▶ _Assignment_: As you print the data below, keep every line exactly as it is and leave the images behind.

****************

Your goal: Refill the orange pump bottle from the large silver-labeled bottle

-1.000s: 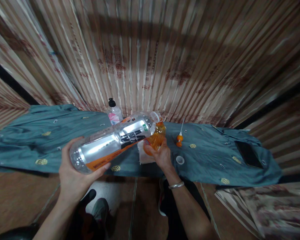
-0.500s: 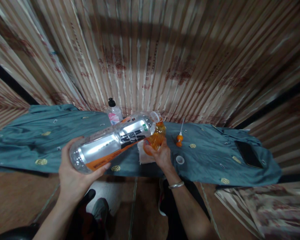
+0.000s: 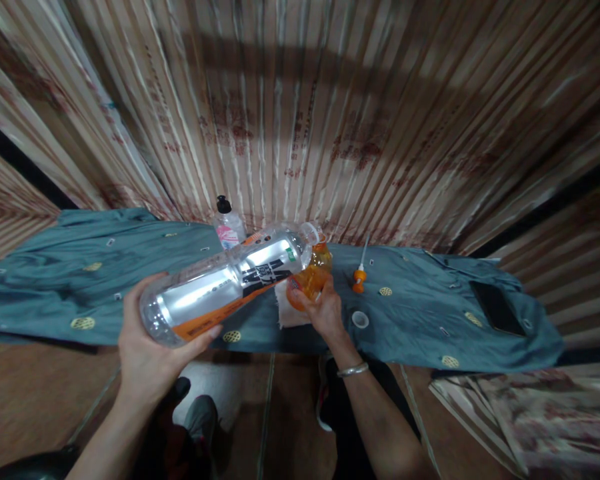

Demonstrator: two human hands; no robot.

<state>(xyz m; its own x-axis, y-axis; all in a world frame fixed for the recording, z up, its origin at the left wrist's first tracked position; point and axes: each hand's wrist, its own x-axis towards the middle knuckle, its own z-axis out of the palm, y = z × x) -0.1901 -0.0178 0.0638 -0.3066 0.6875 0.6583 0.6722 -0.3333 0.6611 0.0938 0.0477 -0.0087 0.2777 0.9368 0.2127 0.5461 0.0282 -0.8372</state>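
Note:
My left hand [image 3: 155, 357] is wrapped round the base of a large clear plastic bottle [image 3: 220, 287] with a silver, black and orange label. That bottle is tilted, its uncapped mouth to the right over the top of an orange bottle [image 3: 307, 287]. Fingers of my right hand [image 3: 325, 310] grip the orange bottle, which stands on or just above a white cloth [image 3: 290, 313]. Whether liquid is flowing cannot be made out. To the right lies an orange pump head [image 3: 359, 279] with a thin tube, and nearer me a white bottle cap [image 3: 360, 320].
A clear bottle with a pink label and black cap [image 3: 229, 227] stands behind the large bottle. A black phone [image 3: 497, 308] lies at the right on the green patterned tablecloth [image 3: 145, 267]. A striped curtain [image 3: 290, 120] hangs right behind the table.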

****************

▶ _Problem solution_:
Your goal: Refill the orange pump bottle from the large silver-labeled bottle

-1.000s: 
-0.500s: 
+0.000s: 

Demonstrator: two human hands; no robot.

<state>(xyz m; its own x-axis, y-axis; all in a world frame fixed for the recording, z up, its origin at the left wrist's first tracked position; point and axes: each hand's wrist, its own x-axis towards the middle knuckle, its own z-axis out of the palm, y = z × x) -0.1901 -0.0178 0.0638 -0.3066 0.6875 0.6583 0.6722 -0.3333 0.6611 0.0938 0.0477 -0.0087 0.2777 0.9368 0.2127 0.5461 0.0282 -0.8372</state>
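Note:
My left hand [image 3: 155, 357] is wrapped round the base of a large clear plastic bottle [image 3: 220, 287] with a silver, black and orange label. That bottle is tilted, its uncapped mouth to the right over the top of an orange bottle [image 3: 307, 287]. Fingers of my right hand [image 3: 325, 310] grip the orange bottle, which stands on or just above a white cloth [image 3: 290, 313]. Whether liquid is flowing cannot be made out. To the right lies an orange pump head [image 3: 359, 279] with a thin tube, and nearer me a white bottle cap [image 3: 360, 320].
A clear bottle with a pink label and black cap [image 3: 229, 227] stands behind the large bottle. A black phone [image 3: 497, 308] lies at the right on the green patterned tablecloth [image 3: 145, 267]. A striped curtain [image 3: 290, 120] hangs right behind the table.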

No more output is needed for this exercise.